# Algebraic Assistance In Relativistic math

1. Feb 23, 2009

### ManyNames

1. The problem statement, all variables and given/known data

I need to know whether the derivation is correct, thank you in advance.

2. Relevant equations

Just relativity and parallel velocities

3. The attempt at a solution

$$\frac{v^2-c^2}{c}=\sqrt{\frac{v^2}{c^2}=\frac{v}{c} -1$$

by pure algebra. Now a quick look at manipulations using logic with may not be a non-sequitor by true meaning:

$$(\frac{v}{v}-1)^2=(\frac{v^2}{c^2}) -2}$$

these equations will allow me to substitute by a very important variable(s) (which will become clear in my second post, after you have analysed the basics here),

$$\frac{v^2}{c^2}=1+ \frac{\frac{F^2t^2}{M^2c^2}}{1+ \frac{f^2t^2}{M^2c^2}}$$

The proof of these equations that i derived at is displayed further;

$$1- \frac{v^2}{c^2}= \frac{\frac{F^2t^2}{M^2c^2}}{1+ \frac{f^2t^2}{M^2c^2}}$$

square and prove as finsalized -

$$(\frac{v^2}{c^2} - 1)=\frac{v^4}{c^^4}-2$$

now, we shall just improvise on proving the last equations, and then get into a little more complicated algebraic manipulation, at least, hard for me anyway.

$$\sqrt{E}=\sqrt{Mc^2}\frac{v^2}{c^2}=1+ \frac{\frac{F^2t^2}{M^2c^2}}{1+ \frac{F^2t^2}{M^2c^2}}$$

Which must come to the equation:

$$E^2=E^2\frac{v^2}{c^2}+2$$

In this second part, (not the second presentation i promised to give at the header, but rather a second installation) - i now analyze the important of $$\frac{v^2}{c^2}$$ and their compatible relationships with how to derive the classical derivation of Kinetic Energy.

Rearranging the above conclusions, we can devise math, which to some respects, can be at the choice of the observer.

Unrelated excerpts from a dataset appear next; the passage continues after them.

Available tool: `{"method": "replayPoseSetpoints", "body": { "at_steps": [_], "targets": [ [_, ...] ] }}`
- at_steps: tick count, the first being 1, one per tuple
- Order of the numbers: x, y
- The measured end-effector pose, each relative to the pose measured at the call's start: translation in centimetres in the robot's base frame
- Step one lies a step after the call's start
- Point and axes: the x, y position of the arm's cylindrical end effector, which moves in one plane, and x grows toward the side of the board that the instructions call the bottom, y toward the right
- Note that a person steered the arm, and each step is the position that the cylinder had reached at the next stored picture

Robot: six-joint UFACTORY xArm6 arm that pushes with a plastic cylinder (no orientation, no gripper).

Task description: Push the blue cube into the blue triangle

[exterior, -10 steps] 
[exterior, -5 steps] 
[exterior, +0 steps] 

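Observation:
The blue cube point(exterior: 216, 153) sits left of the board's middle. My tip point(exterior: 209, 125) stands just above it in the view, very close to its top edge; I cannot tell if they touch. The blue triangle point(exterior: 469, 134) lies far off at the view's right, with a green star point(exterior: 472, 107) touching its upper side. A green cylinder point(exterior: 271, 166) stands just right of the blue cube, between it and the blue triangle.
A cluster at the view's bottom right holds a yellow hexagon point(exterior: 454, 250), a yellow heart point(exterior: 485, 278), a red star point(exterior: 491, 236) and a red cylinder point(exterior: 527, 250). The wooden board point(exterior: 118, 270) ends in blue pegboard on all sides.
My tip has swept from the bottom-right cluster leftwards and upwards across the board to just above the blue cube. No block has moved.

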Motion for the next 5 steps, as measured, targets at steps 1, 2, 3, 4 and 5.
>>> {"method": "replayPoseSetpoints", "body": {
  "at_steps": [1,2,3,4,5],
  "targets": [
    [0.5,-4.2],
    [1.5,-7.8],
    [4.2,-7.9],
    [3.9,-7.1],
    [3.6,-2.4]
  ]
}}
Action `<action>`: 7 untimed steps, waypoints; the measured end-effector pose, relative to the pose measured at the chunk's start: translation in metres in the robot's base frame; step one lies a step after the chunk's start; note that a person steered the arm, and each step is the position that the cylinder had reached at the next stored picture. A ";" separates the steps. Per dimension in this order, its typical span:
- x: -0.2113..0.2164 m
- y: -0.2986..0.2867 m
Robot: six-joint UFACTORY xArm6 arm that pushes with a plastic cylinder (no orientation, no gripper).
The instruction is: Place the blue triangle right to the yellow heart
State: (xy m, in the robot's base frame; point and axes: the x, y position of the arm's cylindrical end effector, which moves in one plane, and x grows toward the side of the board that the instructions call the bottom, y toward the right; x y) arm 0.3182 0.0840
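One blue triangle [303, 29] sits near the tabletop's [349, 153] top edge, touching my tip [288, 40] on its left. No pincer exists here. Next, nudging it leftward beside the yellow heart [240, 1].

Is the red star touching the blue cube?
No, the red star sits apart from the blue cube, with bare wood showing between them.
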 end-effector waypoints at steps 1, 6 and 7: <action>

$$\frac{v^2-c^2}{c^2}=\frac{v}{c}M(v+1)$$

Carrying on $$\frac{v}{c}m(v+1)$$ which should now deduct by simplifying;

$$\frac{v}{c}=\frac{v}{c}(v+1)$$

Albiet, as subtle as the change was. Now, we focus on the final stages of these ( i think fascinating algebraic manipulations) to the path of an equation which will proove invaluable to calculating the kinetic energy:

$$\sqrt{E}= \sqrt{Mc^2}\frac{v^2}{c^2}$$

which then exhaistively leads to $$\frac{p^2}{Mc^2}$$ [0.1]

Now, this second derivtion, when combined through simple math, take the denominator of $$\frac{p^2}{Mc^2}$$ and follow the proceedure from a new perspectivication:

$$Mc^2=c(m+1) \rightarrow c(mc)$$

$$c(mc)=(mc^2+M)-2=$$

since $$p^2=\frac{mv^2}{E} +2$$

Last edited: Feb 23, 2009
2. Feb 23, 2009

### ManyNames

[3rd] equation is supposed to be:

frac{v^2}{c^2}=1+ \frac{\frac{F^2t^2}{M^2c^2}}{1+ \frac{f^2t^2}{M^2c^2}

Why isn't it showing - minus the tex. But also, eqution 4

1- \frac{v^2}{c^2}= \frac{\frac{F^2t^2}{M^2c^2}}{1+ \frac{f^2t^2}{M^2c^2}

and [5] are invalid here?

(\frac{v^2}{c^2} - 1)=\frac{v^4}{c^^4}-2

Can a mod assist me here please?

3. Feb 23, 2009

### Redbelly98

Staff Emeritus
3rd, 4th, & 6th equations need another "}" at the end.

equation 3:

$$\frac{v^2}{c^2}=1+ \frac{\frac{F^2t^2}{M^2c^2}}{1+ \frac{f^2t^2}{M^2c^2}}$$

equation 4:

$$1- \frac{v^2}{c^2}= \frac{\frac{F^2t^2}{M^2c^2}}{1+ \frac{f^2t^2}{M^2c^2}}$$

equation 6:

$$\sqrt{E}=\sqrt{Mc^2}\frac{v^2}{c^2}=1+ \frac{\frac{F^2t^2}{M^2c^2}}{1+ \frac{F^2t^2}{M^2c^2}}$$

eqn 5 shows up okay:

$$(\frac{v^2}{c^2} - 1)=\frac{v^4}{c^^4}-2$$

p.s. try refreshing the browser screen if this post does not display properly for you.

Last edited: Feb 23, 2009
4. Feb 23, 2009

### ManyNames

God bless you.

Now, is the derivation algebraicly correct?

5. Feb 23, 2009

### ManyNames

No one/b]???

6. Feb 23, 2009

### Redbelly98

Staff Emeritus
I hadn't looked that closely earlier, beyond fixing the LaTex errors.

Equation 1 makes no sense to me. Why is there a "=" underneath the square-root symbol?

I don't understand Equation 2. Where does it come from? Is this an equation to be solved, or is this supposed to be basic algebra (in which case it is incorrect)?

I'll stop here for now.

7. Feb 24, 2009

### ManyNames

Sorry, i will fix the mistakes.